Misant sur un personnage féminin fort qui cherche à exister autant dans le regard des hommes que pour lui-même, Anne Mérival fait défiler une galerie de figures qui incarnent, chacune à leur manière, un modèle à suivre : l’artiste Henriette, dont la fin tragique ne peut que sublimer l’idéal amoureux ; la loyale Claire, dont le féminisme subjugue autant qu’il inquiète la protagoniste ; Henri, le compagnon de plume ; et Paul Rambert, personnage à l’aura sans aucune autre pareille qui fascinera Anne dès leur première rencontre. Femme d’idée et femme de presse, Madeleine tire les ficelles et profite des rencontres des uns et des désillusions des autres pour infuser dans le roman sa vision d’un monde en plein changement. L’art et la littérature, le féminisme et la place des femmes dans la société, l’amour de la patrie et la fascination pour la France sont autant de sujets qu’aborde à l’oblique la romancière dans ce texte qui constitue un des plus importants témoignages littéraires de la vie culturelle montréalaise du début du XXe siècle.

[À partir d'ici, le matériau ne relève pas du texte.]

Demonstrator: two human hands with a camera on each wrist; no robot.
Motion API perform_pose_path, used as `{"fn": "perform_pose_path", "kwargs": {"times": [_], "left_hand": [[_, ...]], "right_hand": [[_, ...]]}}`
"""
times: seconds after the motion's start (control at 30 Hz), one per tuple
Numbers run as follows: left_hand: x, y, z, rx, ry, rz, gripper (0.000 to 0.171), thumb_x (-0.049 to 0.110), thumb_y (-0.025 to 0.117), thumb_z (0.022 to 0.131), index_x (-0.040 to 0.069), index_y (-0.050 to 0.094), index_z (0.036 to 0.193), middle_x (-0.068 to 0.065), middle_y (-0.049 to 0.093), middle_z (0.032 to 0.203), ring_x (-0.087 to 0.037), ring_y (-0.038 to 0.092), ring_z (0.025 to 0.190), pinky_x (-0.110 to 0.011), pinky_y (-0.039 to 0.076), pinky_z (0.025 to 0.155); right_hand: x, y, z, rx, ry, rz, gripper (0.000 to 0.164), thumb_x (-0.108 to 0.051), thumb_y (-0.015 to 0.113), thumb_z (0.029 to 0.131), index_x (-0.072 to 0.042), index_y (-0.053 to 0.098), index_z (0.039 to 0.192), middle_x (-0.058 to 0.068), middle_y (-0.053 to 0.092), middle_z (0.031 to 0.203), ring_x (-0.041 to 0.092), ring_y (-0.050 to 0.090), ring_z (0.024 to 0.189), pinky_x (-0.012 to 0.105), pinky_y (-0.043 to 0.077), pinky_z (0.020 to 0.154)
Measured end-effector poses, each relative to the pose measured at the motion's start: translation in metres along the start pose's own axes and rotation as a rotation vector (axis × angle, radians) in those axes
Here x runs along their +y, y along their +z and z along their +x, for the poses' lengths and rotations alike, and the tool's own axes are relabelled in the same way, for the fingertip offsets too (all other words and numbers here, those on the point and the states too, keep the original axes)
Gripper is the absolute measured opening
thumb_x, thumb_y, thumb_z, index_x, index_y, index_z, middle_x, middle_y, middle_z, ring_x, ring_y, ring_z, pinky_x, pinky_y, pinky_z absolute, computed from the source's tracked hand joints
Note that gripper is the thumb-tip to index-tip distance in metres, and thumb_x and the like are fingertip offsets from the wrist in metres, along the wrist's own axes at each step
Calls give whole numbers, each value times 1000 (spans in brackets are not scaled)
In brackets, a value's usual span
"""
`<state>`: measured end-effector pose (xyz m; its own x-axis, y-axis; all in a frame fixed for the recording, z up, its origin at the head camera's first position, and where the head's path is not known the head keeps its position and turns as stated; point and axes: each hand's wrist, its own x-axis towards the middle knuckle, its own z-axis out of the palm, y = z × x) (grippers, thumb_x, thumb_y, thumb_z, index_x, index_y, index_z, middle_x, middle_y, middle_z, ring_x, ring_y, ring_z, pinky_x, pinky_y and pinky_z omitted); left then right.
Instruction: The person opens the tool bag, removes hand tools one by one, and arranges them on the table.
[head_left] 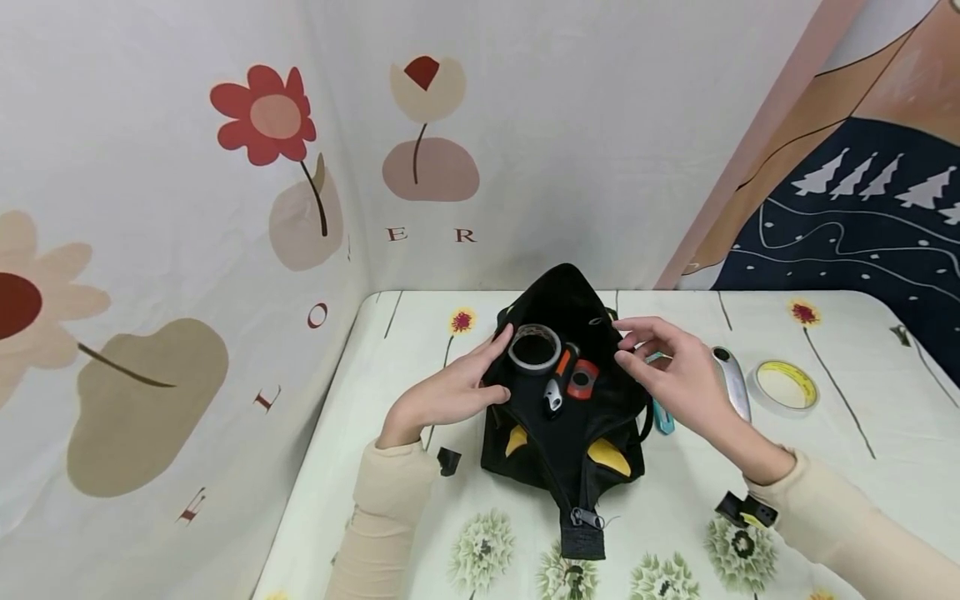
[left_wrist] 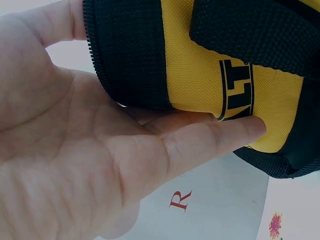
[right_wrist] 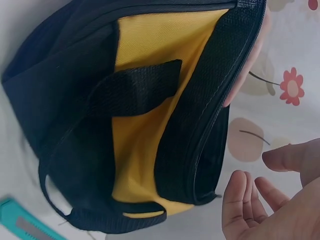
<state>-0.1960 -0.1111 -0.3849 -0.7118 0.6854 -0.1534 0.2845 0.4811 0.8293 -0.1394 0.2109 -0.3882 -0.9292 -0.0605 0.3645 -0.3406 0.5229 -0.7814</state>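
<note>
A black and yellow tool bag (head_left: 532, 454) stands on the table with its zipped mouth wide apart. Inside lie a roll of tape (head_left: 556, 340), an orange and black tool with a silver end (head_left: 556, 390) and a small red item with a dark round centre (head_left: 592, 379). My left hand (head_left: 453, 385) holds the bag's left edge, thumb at the zip and long fingers along the yellow outer side (left_wrist: 190, 60). Beside the right edge of the mouth is my right hand (head_left: 678, 367); in the right wrist view its loosely bent fingers (right_wrist: 234, 200) hold nothing and stand apart from the bag.
Right of the bag lie a teal box cutter (head_left: 663, 419), partly hidden, a grey elongated tool (head_left: 733, 383) and a yellow-lined tape roll (head_left: 810, 396). A patterned cloth wall (head_left: 555, 208) rises behind the table (head_left: 862, 500).
</note>
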Motion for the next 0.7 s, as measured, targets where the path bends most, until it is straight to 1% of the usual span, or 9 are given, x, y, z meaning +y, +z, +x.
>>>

On trouvera le texte du roman et les notes bibliographiques à cette adresse :
https://www.bibliotheque-mobile.quebec/fiche/madeleine-anne-merival#description
Référence bibliographique :
Madeleine, Anne Mérival, Québec, Codicille éditeur (« Bibliothèque mobile de littérature québécoise »), 2024, https://doi.org/10.47123/KQIG7885. (ISBN : 978-2-924446-36-2)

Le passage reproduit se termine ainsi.